KR100667499B1 - Method for fabricating cmos image sensor - Google Patents

Abstract

The present invention is to provide a manufacturing process that does not change the characteristics of the logic transistor in the process of self-aligning for manufacturing the photodiode of the CMOS image sensor, the present invention for this purpose is the first gate for the gate of the transfer transistor on the substrate Forming a conductive film pattern; Forming a hard mask pattern on the first conductive layer pattern; Forming a second conductive film pattern for a gate of a transistor other than a transfer transistor on the substrate; Forming a photoresist pattern for the photodiode to be formed in a region in contact with the first conductive layer pattern; And performing an implant process for the photodiode using the photoresist pattern as a mask, wherein the hard mask pattern serves as a barrier film of the lower portion of the implant during the implant process.

CMOS image sensor, hard mask, photodiode, deep implant process.

Description

Manufacturing method of CMOS image sensor {METHOD FOR FABRICATING CMOS IMAGE SENSOR}

1 is a layout showing unit pixels of a conventional CMOS image sensor.

2A to 2D are cross-sectional views illustrating a method of manufacturing a CMOS image sensor according to the prior art.

3A to 3H are cross-sectional views illustrating a method of manufacturing a CMOS image sensor according to a preferred embodiment of the present invention.

Explanation of symbols on the main parts of the drawings

20: substrate 21: polysilicon film

22: buffer film 23: hard mask film

24a, 24b: Photosensitive film 25: Photosensitive film for deep implants

The present invention relates to a CMOS image sensor, and more particularly to a process for forming a photodiode.

In general, an image sensor of a semiconductor device is a semiconductor device that converts an optical image into an electrical signal. Representative image sensor devices include a charge coupled device (CCD) and a CMOS image sensor.

Among them, the charge-coupled device is a device in which charge carriers are stored and transported in the capacitor while individual metal-oxide-silicon (MOS) capacitors are located very close to each other, and the CMOS image sensor is a control circuit and a signal processing circuit. It is a device that adopts a switching method of making MOS transistors by the number of pixels by using CMOS technology using a signal processing circuit as a peripheral circuit and sequentially detecting the output using the MOS transistors.

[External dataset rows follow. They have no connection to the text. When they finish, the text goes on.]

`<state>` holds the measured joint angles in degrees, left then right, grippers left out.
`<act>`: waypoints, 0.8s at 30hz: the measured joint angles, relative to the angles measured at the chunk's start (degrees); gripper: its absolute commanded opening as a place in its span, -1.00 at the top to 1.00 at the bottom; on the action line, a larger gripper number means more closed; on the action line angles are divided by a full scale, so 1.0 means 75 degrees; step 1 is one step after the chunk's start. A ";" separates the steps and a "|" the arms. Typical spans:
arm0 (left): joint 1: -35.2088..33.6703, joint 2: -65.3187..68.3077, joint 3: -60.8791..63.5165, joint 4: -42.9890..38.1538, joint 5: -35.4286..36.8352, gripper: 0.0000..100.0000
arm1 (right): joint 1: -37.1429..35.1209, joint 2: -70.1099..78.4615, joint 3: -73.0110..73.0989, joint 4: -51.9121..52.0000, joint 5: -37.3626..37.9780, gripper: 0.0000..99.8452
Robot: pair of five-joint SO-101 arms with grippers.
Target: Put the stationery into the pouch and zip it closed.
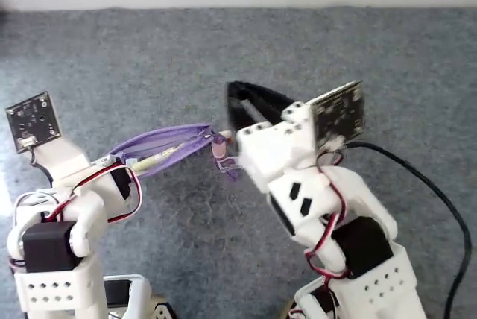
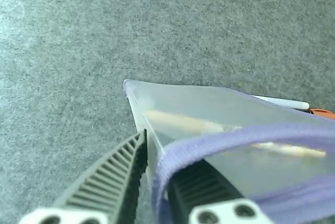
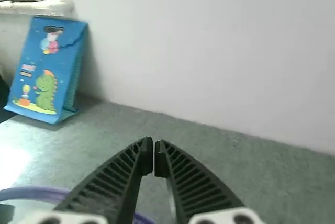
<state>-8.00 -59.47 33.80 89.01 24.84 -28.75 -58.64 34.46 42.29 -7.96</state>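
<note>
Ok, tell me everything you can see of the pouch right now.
The pouch is a soft, see-through plastic sleeve with a purple fabric zip edge, held up sideways over the grey carpet. The left gripper pinches one end. The other end, with the zip pull, sits close under the right gripper. A pale stick lies inside. I cannot tell how far the zip is closed.

Grey carpet (image 1: 134,58), blue gift bag (image 3: 47,72) (upright)
</note>
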 measured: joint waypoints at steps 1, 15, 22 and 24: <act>0.0000 0.0000 0.0000 0.0000 0.0000 0.97 | 0.0199 0.0023 0.0059 0.0211 -0.0129 0.98; 0.0000 0.0000 0.0047 0.0000 0.0000 0.97 | 0.2110 0.4021 -0.0070 0.1782 0.0516 0.98; 0.0000 0.0012 0.0047 0.0000 0.0000 0.97 | 0.2098 0.6623 -0.2309 0.3681 0.2333 0.97; 0.0000 0.0012 0.0047 0.0000 0.0000 0.97 | 0.2098 0.7455 -0.3212 0.4478 0.2860 0.94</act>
<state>-8.00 -59.38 34.15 89.01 24.84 -13.01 -2.73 10.37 75.87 13.49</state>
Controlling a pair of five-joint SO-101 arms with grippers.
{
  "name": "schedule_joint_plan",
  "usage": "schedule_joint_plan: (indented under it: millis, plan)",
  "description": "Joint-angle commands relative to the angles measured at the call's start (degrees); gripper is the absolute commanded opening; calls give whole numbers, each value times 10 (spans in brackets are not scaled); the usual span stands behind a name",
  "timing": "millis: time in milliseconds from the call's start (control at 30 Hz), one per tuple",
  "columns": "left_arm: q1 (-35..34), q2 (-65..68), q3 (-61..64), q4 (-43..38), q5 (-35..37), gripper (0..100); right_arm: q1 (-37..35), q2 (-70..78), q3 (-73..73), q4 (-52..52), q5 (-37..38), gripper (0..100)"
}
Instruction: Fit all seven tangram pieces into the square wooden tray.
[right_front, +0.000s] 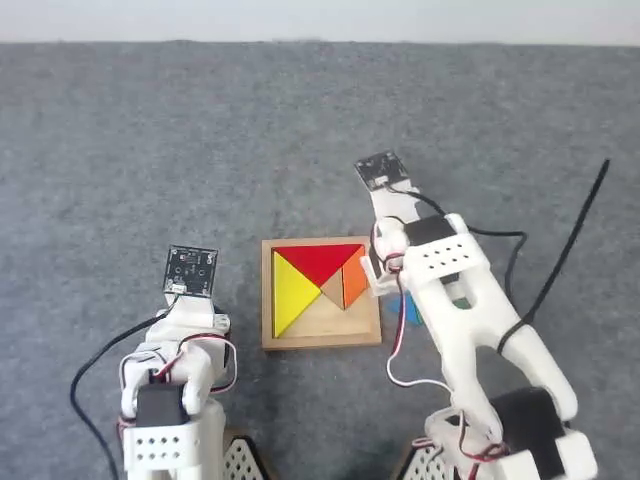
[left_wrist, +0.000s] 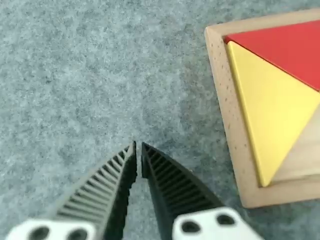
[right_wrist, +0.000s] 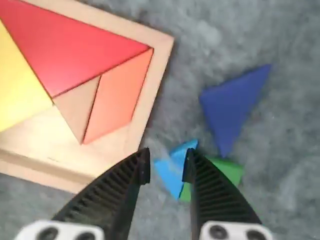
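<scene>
**High view.** The square wooden tray (right_front: 267, 300) lies on the grey table (right_front: 150, 150), near the middle and between the two arms. It holds four pieces. A red triangle (right_front: 322, 262) lies along the far edge and a yellow triangle (right_front: 291, 292) along the left edge. An orange parallelogram (right_front: 354, 287) sits at the right edge, with a small tan triangle (right_front: 333, 290) between it and the yellow one. The near part of the tray floor is bare wood. The left arm (right_front: 175, 380) stands near and left of the tray, well apart from it. The right arm (right_front: 450, 270) reaches to the tray's right edge. Loose pieces (right_front: 411, 310), partly hidden under this arm, lie on the table just right of the tray.

**Left wrist view.** The left tool (left_wrist: 138, 147) hangs over bare table beside a tray corner. Its jaws are almost closed, with only a thin slit between them, and they hold nothing.

**Right wrist view.** The right tool (right_wrist: 166, 161) has its jaws partly apart outside the tray rim. They straddle a small light-blue triangle (right_wrist: 170, 170) lying on the table; whether they touch it cannot be told. A green piece (right_wrist: 231, 169) lies touching it, partly under one finger. A dark-blue triangle (right_wrist: 232, 107) lies just beside both.
</scene>
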Motion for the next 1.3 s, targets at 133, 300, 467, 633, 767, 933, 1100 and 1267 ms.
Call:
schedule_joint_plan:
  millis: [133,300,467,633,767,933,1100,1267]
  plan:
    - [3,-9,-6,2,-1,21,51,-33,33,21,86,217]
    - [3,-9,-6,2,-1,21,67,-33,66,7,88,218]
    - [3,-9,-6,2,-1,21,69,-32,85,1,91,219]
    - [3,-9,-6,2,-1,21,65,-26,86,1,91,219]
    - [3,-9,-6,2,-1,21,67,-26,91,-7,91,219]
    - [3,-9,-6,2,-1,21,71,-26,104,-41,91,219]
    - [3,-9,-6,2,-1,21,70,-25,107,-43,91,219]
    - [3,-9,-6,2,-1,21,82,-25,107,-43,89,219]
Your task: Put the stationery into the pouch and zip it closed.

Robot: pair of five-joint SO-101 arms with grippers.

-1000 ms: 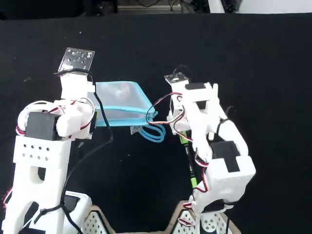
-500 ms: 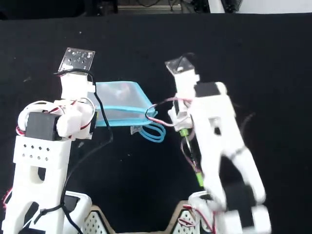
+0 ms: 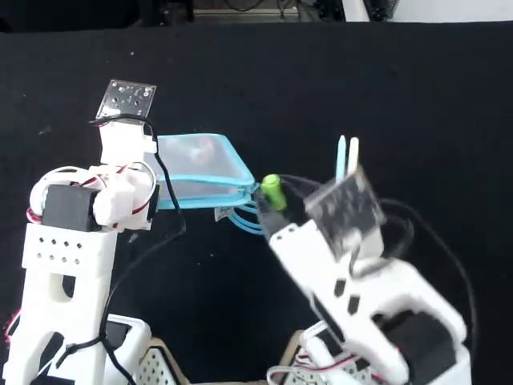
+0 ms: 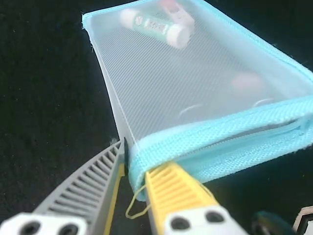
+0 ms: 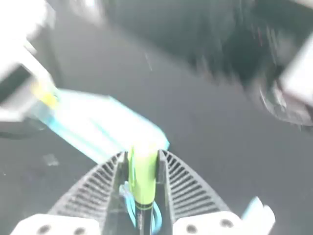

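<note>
**Pouch (image 4: 195,93) pinned at a corner, green pen (image 5: 143,172) held near its end**

From the left wrist, the left gripper (image 4: 128,159) is clamped on one corner of the mesh pouch, right at the blue zip band. Through the mesh I can make out a glue stick (image 4: 155,27) and something small and pink (image 4: 247,83) inside.

From the right wrist, the right gripper (image 5: 143,157) pinches the green pen, which stands up between its fingers. The pouch lies beyond it on the black table (image 5: 210,137).

From above, the left arm (image 3: 76,216) stands upright at the pouch's left end. The right arm (image 3: 361,281) leans in low from the near right, the pen's tip just beside the pouch's right end and its blue loop (image 3: 250,220). Two slim sticks (image 3: 346,156) lie side by side beyond that arm.
</note>
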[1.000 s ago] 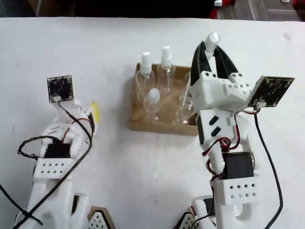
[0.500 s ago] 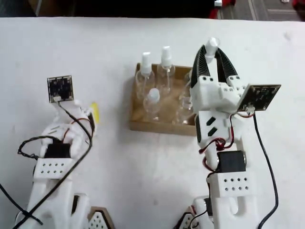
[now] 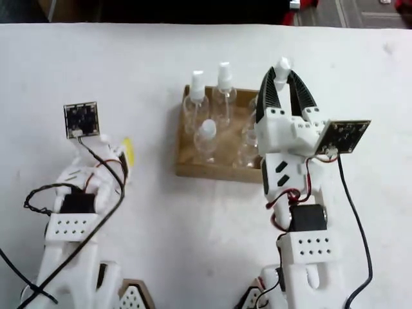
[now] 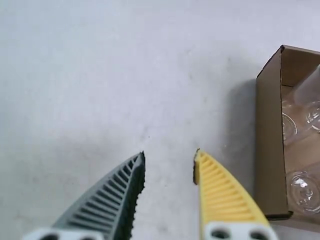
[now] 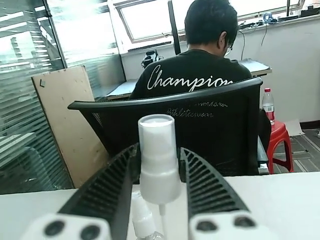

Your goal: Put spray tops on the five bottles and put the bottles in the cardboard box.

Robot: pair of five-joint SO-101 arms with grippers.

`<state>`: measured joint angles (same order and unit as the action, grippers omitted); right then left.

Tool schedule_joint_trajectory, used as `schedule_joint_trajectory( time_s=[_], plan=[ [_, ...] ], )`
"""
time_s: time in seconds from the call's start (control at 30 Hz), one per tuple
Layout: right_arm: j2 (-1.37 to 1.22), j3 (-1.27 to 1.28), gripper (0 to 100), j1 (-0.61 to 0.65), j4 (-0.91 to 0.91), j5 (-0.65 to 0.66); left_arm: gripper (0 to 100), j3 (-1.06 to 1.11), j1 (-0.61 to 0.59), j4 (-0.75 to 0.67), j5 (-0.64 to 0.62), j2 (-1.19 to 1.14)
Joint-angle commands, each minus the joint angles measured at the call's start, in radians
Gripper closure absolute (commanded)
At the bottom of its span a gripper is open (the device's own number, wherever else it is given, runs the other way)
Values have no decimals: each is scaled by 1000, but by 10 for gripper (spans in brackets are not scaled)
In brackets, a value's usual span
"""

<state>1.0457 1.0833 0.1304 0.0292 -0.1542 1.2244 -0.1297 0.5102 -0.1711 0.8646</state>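
My right hand [image 3: 283, 82] is clamped on an upright spray top [image 3: 282, 65], stem downward, by the right end of the cardboard box [image 3: 215, 171] holding the bottles [image 3: 206, 138], nearer than my left hand [image 4: 169, 155], fingers apart, over the worktop [image 3: 129, 64] left of the box

A white matte table [image 3: 161, 58] spans nearly the whole high view. A shallow brown cardboard box [image 3: 212, 168] sits on it just above centre. One white plastic arm [image 3: 71, 225] stands at lower left, a second white arm [image 3: 309, 251] at lower right.
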Motion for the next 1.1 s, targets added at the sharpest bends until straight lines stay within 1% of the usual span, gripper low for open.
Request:
schedule_joint_trajectory(
  time_s=[0.0,0.27,0.33,0.43,0.67,1.07],
  plan=[
    [1,25,981,-5,88,17,849,-12,5,-17,12,16],
    [8,66,981,39,88,17,849,-12,5,-17,12,16],
    [10,71,981,47,90,17,849,-12,7,-17,35,16],
    [33,52,981,47,88,17,849,-11,12,-17,61,16],
    [171,44,981,47,61,25,849,-12,12,-18,61,16],
    [173,46,981,38,51,25,849,-9,13,-21,63,16]
  ],
)
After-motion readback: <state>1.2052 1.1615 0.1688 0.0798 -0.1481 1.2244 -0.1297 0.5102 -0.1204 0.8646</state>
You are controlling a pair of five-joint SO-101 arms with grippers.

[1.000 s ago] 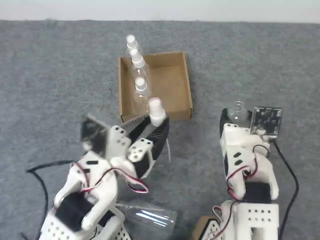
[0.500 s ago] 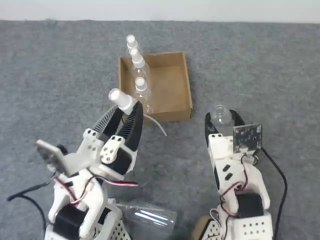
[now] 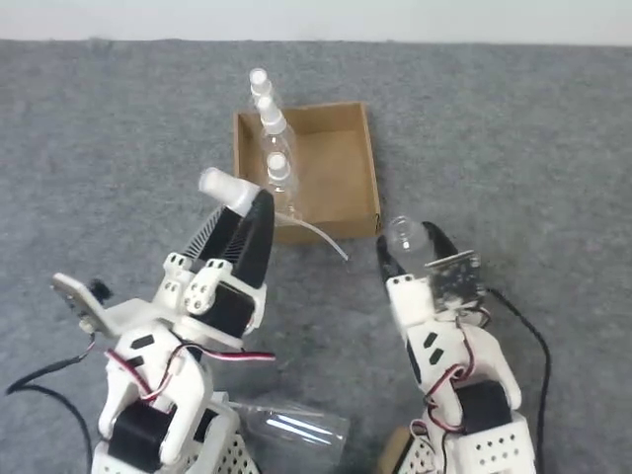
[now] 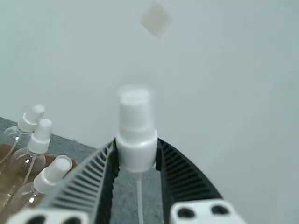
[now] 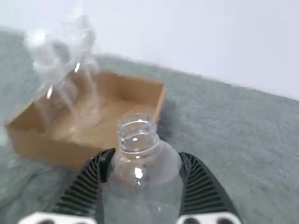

A typical CMOS image sensor includes a pixel array in which a plurality of unit pixels are arrayed, an ADC block for converting an analog signal output from the pixel array into a digital signal, a line buffer for storing digital values output from the ADC block, and an input. And a control register and logic for controlling the decoder / pixel driver and the decoder / pixel driver to decode the address and select the unit pixel of the pixel array.

A circuit diagram showing a unit pixel composed of one photodiode (PD) and four MOS transistors in a conventional CMOS image sensor. A photodiode that receives light to generate photocharges and a photocharge collected from the photodiode A transfer transistor for transporting to the floating diffusion region, a reset transistor for setting the potential of the floating diffusion region to a desired value and discharging the charge to reset the floating diffusion region, and a voltage of the floating diffusion region is applied to the source follower buffer A drive transistor serves as an amplifier (Source Follower Buffer Amplifier) and a select transistor serving as an addressing role as a switching role. Outside the unit pixel, a load transistor for reading an output signal is formed.

1 is a layout showing unit pixels of a conventional CMOS image sensor.

Referring to FIG. 1, in the unit pixel of the CMOS image sensor, a photodiode PD is largely disposed, and a transfer transistor Tx and a gate of the driver transistor Dx cross the active region Active.

Since the photodiode is formed vertically based on the region shown in FIG. 1, a P region is formed at an upper portion and an N region is formed at a lower portion.

Therefore, since the N region is formed in the deep region of the substrate, it is formed by the implant process with high energy.

However, since the N region of the photodiode should not be formed at the lower end of the gate pattern of the transfer transistor Tx, an implant process for the N region of the photodiode is performed using the gate pattern of the transfer transistor Tx as a mask. .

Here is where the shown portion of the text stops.